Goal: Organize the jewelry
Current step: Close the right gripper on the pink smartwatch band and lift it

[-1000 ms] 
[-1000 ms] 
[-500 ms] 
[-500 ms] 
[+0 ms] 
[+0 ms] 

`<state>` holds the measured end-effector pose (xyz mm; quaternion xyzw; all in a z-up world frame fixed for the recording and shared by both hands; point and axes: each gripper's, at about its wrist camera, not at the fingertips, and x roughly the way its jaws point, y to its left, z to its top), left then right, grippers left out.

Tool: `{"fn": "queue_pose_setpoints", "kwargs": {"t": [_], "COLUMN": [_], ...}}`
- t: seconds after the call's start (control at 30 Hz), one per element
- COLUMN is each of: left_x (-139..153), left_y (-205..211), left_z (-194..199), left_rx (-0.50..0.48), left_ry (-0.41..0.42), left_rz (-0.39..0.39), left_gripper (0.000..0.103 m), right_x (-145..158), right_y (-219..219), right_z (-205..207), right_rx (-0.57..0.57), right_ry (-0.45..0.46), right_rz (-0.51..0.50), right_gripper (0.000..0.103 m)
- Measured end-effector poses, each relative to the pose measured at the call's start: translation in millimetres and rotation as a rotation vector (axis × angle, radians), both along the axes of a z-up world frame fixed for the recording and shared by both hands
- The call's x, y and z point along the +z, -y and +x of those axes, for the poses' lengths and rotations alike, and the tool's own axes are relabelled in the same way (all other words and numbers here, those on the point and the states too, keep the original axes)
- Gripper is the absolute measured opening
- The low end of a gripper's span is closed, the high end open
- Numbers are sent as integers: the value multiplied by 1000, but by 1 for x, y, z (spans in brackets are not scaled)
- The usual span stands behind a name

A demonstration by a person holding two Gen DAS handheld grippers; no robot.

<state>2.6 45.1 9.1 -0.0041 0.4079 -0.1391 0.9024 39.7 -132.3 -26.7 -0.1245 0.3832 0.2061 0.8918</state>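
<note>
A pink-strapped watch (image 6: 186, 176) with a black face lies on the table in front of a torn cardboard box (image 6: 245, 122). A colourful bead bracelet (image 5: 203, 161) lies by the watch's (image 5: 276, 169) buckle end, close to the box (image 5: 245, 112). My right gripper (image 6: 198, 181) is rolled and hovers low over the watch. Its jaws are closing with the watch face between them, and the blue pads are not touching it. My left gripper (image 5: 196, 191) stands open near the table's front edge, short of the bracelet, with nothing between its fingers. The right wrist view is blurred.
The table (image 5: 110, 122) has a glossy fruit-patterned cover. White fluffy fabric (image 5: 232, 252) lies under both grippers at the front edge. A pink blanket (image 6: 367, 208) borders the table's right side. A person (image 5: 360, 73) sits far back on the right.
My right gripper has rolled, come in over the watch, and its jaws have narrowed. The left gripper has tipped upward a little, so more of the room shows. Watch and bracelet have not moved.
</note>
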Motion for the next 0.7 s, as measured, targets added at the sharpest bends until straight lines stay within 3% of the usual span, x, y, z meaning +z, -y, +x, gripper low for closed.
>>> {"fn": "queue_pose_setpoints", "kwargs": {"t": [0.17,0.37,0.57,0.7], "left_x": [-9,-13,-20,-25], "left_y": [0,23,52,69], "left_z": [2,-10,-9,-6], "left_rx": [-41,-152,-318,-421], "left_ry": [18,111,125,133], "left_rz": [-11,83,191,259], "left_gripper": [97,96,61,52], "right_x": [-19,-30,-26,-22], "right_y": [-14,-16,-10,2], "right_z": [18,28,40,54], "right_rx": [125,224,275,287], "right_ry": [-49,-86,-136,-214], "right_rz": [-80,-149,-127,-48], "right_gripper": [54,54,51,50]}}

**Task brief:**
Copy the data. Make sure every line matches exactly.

**Solution to the exercise:**
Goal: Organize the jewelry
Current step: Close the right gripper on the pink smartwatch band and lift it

[-1000 ms] 
[-1000 ms] 
[-500 ms] 
[-500 ms] 
[+0 ms] 
[+0 ms] 

`<state>` holds the measured end-effector pose (xyz mm; quaternion xyzw; all in a z-up world frame fixed for the recording and shared by both hands; point and axes: each gripper's, at about its wrist camera, not at the fingertips, and x roughly the way its jaws point, y to its left, z to its top), left then right, grippers left out.

Tool: `{"fn": "queue_pose_setpoints", "kwargs": {"t": [_], "COLUMN": [_], ...}}`
- t: seconds after the call's start (control at 30 Hz), one per element
- COLUMN is each of: left_x (-139..153), left_y (-205..211), left_z (-194..199), left_rx (-0.50..0.48), left_ry (-0.41..0.42), left_rz (-0.39..0.39), left_gripper (0.000..0.103 m), right_x (-145..158), right_y (-219..219), right_z (-205..207), right_rx (-0.57..0.57), right_ry (-0.45..0.46), right_rz (-0.51..0.50), right_gripper (0.000..0.103 m)
- Measured end-effector poses, each relative to the pose measured at the call's start: translation in millimetres and rotation as a rotation vector (axis × angle, radians), both along the axes of a z-up world frame fixed for the recording and shared by both hands
- The call's x, y and z point along the +z, -y and +x of those axes, for the poses' lengths and rotations alike, and the tool's own axes are relabelled in the same way (all other words and numbers here, those on the point and the states too, keep the original axes)
- Gripper is the absolute measured opening
- The low end of a gripper's span is closed, the high end open
- Numbers are sent as integers: the value multiplied by 1000, but by 1 for x, y, z (spans in brackets are not scaled)
- The usual span stands behind a name

A demonstration by a person holding two Gen DAS handheld grippers; no robot.

<state>2.6 45.1 9.1 -0.0041 0.4079 -0.1391 0.9024 39.7 -132.3 -26.7 -0.1245 0.3832 0.2061 0.8918</state>
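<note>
A pink-strapped watch (image 6: 186, 176) with a black face lies on the table in front of a torn cardboard box (image 6: 245, 122). A colourful bead bracelet (image 5: 203, 161) lies by the watch's (image 5: 276, 169) buckle end, close to the box (image 5: 245, 112). My right gripper (image 6: 198, 181) is rolled and hovers low over the watch. Its jaws are closing with the watch face between them, and the blue pads are not touching it. My left gripper (image 5: 196, 191) stands open near the table's front edge, short of the bracelet, with nothing between its fingers. The right wrist view is blurred.
The table (image 5: 110, 122) has a glossy fruit-patterned cover. White fluffy fabric (image 5: 232, 252) lies under both grippers at the front edge. A pink blanket (image 6: 367, 208) borders the table's right side. A person (image 5: 360, 73) sits far back on the right.
My right gripper has rolled, come in over the watch, and its jaws have narrowed. The left gripper has tipped upward a little, so more of the room shows. Watch and bracelet have not moved.
</note>
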Motion for the next 0.7 s, as measured, targets added at the sharpest bends until straight lines stay within 3% of the usual span, x, y, z meaning +z, -y, +x, gripper low for closed.
>>> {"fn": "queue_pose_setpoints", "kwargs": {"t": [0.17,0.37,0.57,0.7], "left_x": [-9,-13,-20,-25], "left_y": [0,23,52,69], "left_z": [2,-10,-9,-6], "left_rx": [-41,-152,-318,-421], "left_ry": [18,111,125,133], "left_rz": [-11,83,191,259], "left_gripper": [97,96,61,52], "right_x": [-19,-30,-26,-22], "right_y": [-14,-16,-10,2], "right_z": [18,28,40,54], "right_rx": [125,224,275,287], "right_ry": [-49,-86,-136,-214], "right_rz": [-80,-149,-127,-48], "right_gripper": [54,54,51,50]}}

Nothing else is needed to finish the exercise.